More than any other institution in our society, the modern university exists to serve the future. Boston University does this by educating individuals for fulfilling, productive lives and by creating solutions to pressing or anticipated problems through research. As a major research university, Boston University is both a repository for accumulated knowledge and experience and a testing ground for critically examining received wisdom, where groundbreaking research is conducted in a wide variety of fields and across disciplines. Taught by inspired, committed, and creative faculty, our programs combine the enduring value of a liberal arts education with the skills and experience offered by professional schools, to ensure that our students are engaged, adaptable, and equipped for successful careers and fulfilling lives.

Boston University was the first university to open all its divisions to female students (1872).

The School of Medicine began as the New England Female Medical College in 1848, one of the first medical schools for women in the U.S., and became the first coeducational medical college in the world when BU took over operations in 1873.
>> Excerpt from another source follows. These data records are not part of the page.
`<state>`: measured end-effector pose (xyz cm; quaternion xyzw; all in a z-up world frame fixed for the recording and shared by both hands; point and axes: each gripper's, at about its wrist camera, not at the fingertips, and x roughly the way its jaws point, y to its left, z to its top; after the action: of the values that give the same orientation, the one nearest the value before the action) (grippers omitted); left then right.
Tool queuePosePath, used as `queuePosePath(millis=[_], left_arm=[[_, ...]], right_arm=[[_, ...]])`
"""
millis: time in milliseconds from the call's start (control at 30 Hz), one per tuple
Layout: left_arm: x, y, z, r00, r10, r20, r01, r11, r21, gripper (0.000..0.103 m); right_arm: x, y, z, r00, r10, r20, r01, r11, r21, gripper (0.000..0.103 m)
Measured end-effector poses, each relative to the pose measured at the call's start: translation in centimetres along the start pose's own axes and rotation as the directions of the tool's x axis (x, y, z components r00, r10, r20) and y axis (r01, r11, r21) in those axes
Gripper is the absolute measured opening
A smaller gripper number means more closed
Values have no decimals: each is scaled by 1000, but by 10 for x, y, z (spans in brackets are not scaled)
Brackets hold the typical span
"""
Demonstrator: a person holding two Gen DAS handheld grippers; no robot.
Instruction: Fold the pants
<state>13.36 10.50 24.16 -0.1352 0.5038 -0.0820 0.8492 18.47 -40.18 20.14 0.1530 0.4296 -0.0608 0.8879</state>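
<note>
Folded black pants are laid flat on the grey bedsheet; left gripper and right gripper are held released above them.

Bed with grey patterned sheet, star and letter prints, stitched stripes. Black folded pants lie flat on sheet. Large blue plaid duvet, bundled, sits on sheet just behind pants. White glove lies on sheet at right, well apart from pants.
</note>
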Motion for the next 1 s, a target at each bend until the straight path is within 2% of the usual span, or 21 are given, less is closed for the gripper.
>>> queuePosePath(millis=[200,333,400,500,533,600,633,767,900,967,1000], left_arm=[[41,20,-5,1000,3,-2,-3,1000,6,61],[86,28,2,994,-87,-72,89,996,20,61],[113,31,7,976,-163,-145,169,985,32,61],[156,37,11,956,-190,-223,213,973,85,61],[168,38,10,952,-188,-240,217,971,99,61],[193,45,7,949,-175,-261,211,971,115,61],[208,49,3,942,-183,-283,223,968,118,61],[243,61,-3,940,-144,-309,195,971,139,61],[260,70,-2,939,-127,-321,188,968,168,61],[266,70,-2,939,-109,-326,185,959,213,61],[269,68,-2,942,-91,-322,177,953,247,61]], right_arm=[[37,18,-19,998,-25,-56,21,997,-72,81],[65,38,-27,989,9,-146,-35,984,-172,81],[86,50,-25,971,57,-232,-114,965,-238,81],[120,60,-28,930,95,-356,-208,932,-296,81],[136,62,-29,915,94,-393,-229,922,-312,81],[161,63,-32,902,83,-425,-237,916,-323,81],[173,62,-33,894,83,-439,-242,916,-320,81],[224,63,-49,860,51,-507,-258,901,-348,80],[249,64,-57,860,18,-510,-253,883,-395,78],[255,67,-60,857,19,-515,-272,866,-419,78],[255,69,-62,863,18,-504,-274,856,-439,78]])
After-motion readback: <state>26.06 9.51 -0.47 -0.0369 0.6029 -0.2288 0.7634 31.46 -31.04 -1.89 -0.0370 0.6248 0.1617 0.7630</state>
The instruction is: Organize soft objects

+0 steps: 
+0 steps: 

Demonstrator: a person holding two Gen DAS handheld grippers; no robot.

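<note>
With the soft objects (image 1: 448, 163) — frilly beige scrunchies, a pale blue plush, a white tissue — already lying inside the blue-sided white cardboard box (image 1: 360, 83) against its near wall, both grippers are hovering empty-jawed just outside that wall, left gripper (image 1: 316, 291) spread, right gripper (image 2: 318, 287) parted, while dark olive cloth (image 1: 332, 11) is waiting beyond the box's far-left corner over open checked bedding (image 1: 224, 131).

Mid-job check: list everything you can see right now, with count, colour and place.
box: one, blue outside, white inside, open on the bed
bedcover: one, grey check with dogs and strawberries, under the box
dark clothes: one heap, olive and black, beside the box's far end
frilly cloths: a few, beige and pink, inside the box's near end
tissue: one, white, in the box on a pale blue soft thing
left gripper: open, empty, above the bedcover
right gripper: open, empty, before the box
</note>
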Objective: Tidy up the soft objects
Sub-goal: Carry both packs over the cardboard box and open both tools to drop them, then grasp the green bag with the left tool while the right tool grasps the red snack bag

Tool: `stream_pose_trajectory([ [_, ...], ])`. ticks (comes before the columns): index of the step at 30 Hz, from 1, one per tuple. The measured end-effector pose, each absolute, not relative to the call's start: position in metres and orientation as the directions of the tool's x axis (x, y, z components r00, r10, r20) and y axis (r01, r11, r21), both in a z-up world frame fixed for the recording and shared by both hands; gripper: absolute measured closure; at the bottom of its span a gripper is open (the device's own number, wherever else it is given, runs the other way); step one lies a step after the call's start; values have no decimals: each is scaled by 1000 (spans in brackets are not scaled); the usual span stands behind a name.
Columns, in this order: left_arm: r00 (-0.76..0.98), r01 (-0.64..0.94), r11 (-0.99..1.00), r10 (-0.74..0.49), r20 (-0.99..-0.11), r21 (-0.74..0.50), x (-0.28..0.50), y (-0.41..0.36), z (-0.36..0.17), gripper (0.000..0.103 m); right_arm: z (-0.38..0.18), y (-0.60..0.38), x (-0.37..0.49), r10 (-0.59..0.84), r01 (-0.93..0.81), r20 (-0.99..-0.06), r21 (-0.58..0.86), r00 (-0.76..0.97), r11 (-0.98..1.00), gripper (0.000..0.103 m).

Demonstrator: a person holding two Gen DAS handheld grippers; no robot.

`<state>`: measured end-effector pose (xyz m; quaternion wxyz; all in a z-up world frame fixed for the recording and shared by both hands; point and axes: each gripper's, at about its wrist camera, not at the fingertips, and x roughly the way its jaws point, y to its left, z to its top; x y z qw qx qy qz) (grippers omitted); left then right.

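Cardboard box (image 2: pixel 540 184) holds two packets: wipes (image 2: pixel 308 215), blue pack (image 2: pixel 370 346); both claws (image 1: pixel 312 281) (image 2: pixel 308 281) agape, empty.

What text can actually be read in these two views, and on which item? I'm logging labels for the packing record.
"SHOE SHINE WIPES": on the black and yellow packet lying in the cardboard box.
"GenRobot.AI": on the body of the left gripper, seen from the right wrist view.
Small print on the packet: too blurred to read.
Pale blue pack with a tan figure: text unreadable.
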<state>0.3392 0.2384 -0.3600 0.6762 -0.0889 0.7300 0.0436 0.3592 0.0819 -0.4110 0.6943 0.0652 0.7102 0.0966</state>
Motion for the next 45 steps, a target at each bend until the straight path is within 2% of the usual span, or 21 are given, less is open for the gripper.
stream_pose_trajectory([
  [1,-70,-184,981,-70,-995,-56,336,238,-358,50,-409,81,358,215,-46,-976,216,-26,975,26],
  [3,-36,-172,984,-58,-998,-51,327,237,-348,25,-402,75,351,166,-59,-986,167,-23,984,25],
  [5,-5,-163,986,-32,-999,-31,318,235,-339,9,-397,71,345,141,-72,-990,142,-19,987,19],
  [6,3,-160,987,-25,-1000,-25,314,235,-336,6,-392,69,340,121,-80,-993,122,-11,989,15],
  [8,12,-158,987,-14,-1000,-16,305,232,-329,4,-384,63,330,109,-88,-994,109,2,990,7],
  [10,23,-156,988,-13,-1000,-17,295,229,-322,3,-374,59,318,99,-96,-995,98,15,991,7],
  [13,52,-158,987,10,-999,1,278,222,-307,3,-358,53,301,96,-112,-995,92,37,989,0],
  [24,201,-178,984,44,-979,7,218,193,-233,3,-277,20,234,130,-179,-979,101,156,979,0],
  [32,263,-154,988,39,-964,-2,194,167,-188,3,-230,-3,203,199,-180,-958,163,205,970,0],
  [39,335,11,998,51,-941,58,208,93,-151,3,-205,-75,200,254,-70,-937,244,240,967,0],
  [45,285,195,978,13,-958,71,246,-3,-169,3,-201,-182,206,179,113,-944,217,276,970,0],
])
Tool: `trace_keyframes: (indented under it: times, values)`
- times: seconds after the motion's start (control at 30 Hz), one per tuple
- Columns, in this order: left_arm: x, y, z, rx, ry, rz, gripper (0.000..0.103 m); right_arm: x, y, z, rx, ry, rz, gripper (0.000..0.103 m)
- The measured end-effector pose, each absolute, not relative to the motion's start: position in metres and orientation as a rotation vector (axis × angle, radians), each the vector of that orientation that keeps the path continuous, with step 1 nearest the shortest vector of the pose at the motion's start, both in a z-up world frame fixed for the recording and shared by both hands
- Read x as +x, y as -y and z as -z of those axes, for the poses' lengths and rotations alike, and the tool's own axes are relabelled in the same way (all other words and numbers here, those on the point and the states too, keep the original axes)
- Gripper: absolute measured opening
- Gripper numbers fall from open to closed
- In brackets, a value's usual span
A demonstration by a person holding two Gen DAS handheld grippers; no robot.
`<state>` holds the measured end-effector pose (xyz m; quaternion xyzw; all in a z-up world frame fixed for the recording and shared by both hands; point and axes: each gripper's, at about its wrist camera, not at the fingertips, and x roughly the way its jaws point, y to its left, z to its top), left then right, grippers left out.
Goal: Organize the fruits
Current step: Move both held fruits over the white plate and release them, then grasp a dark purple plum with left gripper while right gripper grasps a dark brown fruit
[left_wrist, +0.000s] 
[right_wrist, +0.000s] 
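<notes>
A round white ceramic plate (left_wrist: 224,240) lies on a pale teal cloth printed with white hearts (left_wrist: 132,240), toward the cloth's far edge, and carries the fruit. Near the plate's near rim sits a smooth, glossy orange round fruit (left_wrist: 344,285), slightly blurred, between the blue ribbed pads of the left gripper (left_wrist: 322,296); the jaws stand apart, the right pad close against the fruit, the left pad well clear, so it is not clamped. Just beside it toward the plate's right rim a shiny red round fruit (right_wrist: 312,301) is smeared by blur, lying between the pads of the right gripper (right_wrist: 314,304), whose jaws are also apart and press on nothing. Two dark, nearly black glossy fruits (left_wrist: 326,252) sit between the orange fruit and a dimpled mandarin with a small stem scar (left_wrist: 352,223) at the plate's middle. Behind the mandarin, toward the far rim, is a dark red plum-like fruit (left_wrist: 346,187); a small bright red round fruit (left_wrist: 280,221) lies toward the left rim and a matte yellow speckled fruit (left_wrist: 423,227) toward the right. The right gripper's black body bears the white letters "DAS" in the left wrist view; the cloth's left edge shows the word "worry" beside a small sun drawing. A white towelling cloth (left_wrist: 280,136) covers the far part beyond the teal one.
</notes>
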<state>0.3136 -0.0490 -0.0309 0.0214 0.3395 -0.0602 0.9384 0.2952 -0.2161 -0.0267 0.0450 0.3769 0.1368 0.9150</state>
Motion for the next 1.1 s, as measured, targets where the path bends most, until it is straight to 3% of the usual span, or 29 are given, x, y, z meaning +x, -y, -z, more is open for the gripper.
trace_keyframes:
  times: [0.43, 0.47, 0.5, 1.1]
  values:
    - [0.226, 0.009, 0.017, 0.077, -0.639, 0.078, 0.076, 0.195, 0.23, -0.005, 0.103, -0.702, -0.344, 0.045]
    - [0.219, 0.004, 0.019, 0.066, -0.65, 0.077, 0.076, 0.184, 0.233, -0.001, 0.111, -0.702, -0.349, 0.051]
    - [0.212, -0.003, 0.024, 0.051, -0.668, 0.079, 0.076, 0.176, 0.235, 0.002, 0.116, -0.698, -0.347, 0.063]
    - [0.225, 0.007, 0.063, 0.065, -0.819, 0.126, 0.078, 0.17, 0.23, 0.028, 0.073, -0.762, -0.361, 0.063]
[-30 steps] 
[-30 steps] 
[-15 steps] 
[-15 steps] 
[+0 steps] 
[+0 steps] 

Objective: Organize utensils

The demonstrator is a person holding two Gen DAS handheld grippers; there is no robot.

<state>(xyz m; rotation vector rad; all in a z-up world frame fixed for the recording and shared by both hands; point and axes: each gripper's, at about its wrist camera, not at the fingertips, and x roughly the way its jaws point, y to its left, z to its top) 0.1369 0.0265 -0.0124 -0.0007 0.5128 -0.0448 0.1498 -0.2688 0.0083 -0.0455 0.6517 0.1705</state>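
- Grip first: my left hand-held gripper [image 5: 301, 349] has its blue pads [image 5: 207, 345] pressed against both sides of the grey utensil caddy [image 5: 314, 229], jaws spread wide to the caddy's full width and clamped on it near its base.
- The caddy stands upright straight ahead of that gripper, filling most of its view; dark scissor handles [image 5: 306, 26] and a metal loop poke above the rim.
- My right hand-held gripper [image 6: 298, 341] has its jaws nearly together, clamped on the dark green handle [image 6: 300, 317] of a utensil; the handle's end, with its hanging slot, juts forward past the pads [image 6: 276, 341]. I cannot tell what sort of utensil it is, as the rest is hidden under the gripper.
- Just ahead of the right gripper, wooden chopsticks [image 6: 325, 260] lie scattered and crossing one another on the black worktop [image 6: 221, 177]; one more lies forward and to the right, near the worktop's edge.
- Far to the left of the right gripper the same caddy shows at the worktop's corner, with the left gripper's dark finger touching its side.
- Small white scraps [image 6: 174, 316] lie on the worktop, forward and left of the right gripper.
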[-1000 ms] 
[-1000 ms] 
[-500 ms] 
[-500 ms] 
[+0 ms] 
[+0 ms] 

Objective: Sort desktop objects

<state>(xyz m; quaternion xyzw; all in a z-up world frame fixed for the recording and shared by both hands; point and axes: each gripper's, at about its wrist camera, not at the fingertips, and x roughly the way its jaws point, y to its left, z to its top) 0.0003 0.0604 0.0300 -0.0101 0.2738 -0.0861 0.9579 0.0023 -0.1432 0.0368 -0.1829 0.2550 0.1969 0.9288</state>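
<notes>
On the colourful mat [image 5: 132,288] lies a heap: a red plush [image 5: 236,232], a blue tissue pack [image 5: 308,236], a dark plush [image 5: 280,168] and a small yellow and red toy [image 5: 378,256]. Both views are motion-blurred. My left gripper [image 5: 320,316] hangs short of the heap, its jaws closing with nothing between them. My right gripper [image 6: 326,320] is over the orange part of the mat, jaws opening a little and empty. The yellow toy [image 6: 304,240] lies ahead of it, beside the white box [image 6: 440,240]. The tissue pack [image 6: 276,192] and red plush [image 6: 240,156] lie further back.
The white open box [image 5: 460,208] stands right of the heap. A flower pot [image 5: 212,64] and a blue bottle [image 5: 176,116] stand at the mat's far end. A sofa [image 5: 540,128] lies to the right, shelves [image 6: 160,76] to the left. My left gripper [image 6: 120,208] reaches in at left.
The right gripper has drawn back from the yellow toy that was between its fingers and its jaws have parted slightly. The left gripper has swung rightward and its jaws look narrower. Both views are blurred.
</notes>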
In 1875, Boston University professor Alexander Graham Bell received a year's salary advance to allow him to pursue his research. The following year, in a Boston University laboratory, he invented the telephone.

Boston University was the first American university to award a Ph.D. to a woman, classical scholar Helen Magill, in 1877.

Anna Oliver, an 1878 graduate of the School of Theology, was the first woman to receive a degree in theology in the United States. Although the Methodist Church would not ordain her, she did serve as a pastor to several churches.

Law School graduate Lelia Robinson Sawtelle, Class of 1881, was the first woman admitted to the bar in Massachusetts.